One number is the whole answer: how many lines of the material hold "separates".

Recorded data Start Marker

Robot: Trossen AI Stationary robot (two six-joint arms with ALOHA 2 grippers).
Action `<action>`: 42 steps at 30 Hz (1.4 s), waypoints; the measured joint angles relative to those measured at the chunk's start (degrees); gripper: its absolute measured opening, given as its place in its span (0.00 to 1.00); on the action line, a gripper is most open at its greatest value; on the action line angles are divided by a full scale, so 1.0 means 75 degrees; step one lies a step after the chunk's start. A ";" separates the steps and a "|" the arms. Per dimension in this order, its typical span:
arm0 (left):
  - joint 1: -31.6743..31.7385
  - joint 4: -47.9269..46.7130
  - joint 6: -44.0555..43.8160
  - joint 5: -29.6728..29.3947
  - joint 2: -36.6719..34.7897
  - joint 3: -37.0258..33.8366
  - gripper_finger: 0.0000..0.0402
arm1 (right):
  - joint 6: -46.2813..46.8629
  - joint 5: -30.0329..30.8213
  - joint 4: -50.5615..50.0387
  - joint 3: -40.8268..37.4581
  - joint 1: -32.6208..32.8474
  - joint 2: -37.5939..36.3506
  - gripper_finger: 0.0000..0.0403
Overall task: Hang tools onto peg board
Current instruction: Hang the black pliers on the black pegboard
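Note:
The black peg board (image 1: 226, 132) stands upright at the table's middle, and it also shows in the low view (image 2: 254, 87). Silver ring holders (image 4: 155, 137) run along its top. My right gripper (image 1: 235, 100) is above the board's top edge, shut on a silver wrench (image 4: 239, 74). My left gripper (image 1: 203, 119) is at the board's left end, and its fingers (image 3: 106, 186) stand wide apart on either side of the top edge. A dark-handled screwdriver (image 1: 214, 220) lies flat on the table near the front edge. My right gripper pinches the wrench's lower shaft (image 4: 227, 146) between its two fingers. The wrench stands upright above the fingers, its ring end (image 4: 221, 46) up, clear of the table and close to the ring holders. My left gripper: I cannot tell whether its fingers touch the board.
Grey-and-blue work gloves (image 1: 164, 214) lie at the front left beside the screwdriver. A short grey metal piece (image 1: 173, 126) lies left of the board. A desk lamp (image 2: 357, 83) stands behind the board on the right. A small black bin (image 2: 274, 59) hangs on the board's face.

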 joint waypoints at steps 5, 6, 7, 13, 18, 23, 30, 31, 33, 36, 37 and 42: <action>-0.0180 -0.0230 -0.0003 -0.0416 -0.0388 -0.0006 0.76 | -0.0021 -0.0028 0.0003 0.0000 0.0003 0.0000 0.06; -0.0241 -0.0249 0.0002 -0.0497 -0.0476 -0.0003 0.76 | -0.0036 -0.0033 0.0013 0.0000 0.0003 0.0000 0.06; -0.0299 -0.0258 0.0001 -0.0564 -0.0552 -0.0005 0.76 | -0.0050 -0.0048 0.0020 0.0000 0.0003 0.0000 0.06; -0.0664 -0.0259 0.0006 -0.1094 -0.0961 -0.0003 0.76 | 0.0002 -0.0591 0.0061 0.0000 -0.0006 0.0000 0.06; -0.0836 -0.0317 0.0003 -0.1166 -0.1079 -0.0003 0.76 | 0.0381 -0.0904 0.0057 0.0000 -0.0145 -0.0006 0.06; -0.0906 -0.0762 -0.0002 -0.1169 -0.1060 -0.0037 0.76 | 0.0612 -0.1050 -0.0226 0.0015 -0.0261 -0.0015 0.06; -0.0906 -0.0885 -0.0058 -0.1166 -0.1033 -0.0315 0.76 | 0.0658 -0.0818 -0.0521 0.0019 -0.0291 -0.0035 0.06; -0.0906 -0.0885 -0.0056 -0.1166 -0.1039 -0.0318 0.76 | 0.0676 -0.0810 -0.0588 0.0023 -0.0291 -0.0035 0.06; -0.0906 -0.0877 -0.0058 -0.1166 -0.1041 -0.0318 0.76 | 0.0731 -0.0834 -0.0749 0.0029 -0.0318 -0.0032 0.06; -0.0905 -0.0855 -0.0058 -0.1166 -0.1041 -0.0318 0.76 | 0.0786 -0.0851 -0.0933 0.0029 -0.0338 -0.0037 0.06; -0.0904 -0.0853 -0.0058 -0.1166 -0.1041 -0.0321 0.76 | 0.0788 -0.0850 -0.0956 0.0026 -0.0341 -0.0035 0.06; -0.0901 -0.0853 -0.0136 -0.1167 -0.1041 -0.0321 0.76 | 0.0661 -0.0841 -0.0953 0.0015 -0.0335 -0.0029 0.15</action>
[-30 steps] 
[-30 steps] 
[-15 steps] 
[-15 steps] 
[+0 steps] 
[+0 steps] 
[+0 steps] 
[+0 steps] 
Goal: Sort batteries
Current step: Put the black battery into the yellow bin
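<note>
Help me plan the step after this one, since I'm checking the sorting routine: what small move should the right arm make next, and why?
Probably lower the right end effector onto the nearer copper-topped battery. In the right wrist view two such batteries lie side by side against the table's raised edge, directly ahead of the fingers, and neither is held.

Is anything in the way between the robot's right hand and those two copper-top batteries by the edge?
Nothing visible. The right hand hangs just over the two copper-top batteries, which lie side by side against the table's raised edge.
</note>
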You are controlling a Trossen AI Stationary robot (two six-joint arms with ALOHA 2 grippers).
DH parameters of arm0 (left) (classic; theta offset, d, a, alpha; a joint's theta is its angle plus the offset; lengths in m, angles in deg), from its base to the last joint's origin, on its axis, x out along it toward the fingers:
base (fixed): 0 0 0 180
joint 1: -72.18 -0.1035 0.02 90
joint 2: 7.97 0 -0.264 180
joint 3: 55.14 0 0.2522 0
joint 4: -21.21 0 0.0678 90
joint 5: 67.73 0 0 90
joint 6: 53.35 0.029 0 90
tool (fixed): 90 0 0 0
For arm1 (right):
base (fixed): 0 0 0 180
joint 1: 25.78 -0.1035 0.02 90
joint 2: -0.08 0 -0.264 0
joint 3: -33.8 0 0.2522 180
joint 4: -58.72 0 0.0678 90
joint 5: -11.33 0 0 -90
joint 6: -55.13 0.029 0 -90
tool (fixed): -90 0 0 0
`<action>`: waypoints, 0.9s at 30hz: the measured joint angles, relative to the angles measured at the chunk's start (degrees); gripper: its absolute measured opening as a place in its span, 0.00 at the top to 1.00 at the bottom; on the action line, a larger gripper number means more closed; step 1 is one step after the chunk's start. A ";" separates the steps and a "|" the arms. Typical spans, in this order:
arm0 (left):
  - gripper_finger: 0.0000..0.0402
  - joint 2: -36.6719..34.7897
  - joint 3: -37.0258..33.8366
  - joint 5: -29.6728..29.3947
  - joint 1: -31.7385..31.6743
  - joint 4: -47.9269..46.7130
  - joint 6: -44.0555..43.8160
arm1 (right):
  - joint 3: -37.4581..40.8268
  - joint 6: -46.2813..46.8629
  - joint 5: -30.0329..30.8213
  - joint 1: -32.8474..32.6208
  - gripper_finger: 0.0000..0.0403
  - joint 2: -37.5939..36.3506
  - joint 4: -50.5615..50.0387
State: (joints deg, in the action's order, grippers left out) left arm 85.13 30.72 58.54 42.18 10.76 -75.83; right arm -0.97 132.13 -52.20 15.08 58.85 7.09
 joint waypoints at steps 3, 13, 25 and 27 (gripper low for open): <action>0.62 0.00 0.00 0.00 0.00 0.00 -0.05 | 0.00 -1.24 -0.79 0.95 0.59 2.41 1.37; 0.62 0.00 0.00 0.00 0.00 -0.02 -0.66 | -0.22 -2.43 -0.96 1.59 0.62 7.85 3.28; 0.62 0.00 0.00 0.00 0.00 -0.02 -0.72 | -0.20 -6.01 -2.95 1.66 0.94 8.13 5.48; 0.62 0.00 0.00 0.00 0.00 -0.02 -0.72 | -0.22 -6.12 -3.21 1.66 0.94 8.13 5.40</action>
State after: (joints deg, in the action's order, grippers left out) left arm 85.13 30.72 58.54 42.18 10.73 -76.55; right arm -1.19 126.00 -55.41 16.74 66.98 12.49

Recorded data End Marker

Task response: 2